### Aim of the exercise
Lines holding the string "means" in the listing below are to be copied.

### Listed records
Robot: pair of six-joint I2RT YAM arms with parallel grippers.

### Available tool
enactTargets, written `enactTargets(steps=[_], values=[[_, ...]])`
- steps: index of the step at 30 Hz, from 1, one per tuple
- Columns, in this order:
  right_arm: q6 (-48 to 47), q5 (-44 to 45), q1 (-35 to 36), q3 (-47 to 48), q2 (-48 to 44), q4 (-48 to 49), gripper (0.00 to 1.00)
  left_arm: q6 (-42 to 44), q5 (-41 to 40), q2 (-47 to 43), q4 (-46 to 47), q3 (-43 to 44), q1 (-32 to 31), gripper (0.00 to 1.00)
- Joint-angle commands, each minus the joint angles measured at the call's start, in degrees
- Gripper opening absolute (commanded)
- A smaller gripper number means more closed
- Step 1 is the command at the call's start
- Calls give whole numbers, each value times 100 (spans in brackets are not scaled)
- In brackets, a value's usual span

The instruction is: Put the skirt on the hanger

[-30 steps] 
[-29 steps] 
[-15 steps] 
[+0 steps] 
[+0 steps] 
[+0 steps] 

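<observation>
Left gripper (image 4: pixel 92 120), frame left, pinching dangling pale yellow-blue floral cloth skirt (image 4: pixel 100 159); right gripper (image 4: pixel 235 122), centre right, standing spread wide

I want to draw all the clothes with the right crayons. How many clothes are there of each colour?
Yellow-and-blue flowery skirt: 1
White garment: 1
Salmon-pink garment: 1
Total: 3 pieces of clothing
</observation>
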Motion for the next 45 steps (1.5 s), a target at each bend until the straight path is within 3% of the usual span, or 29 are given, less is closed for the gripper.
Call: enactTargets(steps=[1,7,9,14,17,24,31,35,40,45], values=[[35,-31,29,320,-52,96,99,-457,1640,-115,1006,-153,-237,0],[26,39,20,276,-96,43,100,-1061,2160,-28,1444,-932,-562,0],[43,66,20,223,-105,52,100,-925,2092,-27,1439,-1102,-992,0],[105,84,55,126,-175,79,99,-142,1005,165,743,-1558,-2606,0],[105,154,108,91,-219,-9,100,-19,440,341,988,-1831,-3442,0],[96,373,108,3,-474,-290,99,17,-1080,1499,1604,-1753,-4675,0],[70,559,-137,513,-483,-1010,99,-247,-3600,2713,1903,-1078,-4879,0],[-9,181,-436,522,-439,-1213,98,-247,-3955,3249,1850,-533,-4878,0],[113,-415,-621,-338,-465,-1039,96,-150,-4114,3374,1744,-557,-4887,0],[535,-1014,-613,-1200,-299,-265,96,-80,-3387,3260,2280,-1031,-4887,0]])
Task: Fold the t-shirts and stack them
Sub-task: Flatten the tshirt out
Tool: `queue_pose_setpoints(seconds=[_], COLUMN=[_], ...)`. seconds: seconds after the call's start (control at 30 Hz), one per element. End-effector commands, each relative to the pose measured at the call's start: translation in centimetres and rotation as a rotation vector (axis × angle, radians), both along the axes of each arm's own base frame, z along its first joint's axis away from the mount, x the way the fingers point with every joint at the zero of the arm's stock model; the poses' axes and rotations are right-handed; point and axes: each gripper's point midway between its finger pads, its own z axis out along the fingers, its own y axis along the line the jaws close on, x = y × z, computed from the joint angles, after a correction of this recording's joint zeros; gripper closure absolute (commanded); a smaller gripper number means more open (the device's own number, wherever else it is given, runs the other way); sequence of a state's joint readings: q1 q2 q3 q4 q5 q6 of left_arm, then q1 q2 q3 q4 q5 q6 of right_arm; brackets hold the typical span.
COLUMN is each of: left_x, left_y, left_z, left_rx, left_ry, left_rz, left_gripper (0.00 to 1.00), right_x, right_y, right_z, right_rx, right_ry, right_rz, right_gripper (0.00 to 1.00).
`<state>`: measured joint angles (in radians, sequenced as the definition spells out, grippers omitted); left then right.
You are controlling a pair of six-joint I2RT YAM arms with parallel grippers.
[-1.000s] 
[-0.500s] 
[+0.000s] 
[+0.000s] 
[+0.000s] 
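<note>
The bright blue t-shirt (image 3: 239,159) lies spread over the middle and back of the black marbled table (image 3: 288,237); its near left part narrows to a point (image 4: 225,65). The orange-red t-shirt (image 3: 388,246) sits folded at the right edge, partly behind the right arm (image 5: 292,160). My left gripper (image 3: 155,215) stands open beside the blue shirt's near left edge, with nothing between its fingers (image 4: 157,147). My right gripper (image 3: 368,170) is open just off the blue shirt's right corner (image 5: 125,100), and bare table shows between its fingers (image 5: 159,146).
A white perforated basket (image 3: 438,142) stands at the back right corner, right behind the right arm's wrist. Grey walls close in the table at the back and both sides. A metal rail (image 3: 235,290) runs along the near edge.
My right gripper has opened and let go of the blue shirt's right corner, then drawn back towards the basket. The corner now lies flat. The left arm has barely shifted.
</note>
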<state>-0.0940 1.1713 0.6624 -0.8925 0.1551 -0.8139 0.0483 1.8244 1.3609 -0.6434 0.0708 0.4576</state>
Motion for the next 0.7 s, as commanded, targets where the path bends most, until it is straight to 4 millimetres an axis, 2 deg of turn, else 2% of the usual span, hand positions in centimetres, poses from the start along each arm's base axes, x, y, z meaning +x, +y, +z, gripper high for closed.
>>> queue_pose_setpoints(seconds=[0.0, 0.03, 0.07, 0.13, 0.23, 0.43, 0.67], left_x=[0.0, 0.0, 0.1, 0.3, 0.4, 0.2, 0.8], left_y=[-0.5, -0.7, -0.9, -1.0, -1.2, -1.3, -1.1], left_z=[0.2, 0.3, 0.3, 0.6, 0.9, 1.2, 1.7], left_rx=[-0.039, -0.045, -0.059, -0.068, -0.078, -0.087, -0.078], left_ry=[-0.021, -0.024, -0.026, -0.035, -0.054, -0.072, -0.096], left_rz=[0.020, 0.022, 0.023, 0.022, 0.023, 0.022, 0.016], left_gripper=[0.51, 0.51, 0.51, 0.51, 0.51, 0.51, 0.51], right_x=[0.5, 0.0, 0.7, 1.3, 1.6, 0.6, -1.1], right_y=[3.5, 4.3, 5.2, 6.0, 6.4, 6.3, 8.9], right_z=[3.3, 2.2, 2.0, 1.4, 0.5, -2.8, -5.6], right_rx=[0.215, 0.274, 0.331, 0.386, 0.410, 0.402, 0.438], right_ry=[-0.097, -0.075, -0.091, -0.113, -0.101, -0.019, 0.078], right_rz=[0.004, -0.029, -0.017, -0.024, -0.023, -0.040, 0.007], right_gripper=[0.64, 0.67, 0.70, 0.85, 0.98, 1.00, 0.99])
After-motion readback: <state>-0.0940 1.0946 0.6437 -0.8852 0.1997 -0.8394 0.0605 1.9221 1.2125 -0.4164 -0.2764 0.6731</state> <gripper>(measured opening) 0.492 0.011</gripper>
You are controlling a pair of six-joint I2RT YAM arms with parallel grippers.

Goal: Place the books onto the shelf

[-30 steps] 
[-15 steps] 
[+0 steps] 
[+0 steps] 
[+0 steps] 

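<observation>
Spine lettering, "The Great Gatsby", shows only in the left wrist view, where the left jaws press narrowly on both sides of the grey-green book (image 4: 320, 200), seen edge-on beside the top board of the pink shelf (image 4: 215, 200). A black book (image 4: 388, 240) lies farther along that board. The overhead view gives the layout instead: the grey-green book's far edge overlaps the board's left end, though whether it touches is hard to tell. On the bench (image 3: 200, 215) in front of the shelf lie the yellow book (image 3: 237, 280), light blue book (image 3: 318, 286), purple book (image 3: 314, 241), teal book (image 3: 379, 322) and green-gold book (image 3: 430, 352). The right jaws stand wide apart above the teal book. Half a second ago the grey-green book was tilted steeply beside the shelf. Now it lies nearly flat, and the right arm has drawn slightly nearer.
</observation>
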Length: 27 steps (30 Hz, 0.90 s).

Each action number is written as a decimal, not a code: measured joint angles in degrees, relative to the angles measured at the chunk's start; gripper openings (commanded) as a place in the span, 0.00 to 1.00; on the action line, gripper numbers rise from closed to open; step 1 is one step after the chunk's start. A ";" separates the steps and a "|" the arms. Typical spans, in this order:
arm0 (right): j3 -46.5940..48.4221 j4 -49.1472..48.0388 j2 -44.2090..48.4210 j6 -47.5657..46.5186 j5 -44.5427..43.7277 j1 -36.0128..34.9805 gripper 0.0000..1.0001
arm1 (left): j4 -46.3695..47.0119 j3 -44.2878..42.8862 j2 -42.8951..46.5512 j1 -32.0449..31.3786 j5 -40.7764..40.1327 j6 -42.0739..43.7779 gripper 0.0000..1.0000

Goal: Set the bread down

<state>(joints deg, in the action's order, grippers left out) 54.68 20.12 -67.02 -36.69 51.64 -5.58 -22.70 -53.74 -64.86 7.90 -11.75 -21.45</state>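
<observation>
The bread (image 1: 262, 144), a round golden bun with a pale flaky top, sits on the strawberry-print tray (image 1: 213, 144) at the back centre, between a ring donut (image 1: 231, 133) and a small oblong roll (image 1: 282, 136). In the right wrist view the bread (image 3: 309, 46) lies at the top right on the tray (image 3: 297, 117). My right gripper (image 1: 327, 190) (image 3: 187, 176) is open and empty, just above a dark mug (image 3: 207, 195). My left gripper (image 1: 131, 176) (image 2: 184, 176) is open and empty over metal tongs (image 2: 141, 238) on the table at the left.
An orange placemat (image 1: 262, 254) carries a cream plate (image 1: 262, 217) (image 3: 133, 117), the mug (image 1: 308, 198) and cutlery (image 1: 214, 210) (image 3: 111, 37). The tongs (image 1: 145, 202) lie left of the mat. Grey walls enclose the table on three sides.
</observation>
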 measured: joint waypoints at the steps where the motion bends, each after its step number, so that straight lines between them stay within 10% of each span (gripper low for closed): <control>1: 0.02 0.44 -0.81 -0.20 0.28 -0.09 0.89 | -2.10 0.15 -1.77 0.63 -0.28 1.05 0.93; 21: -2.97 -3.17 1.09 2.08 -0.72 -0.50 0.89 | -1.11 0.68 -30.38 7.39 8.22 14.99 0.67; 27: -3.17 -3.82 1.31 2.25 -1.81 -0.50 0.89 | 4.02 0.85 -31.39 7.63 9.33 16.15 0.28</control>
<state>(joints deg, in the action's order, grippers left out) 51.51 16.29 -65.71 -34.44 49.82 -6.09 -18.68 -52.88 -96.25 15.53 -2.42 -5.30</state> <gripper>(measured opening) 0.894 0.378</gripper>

### Exercise result
- A smaller gripper number means more closed
Tool: `queue_pose_setpoints(seconds=[_], COLUMN=[_], ...)`. seconds: seconds after the call's start (control at 30 Hz), one per element. End-effector commands, each relative to the pose measured at the call's start: translation in centimetres and rotation as a rotation vector (axis × angle, radians), both along the axes of each arm's own base frame, z along its first joint's axis away from the mount, x the way the fingers point with every joint at the zero of the arm's stock model; the poses' axes and rotations are right-handed; point and axes: each gripper's point midway between its finger pads, its own z axis out along the fingers, its own y axis along the line the jaws close on, x = y × z, computed from the joint angles, after a correction of this recording's joint zeros; gripper closure absolute (commanded); a smaller gripper number means more open (the device's own number, wherever else it is given, runs the other way); sequence of a state's joint readings: q1 q2 q3 q4 q5 q6 of left_arm, then q1 q2 q3 q4 q5 q6 of right_arm; brackets hold the typical span.

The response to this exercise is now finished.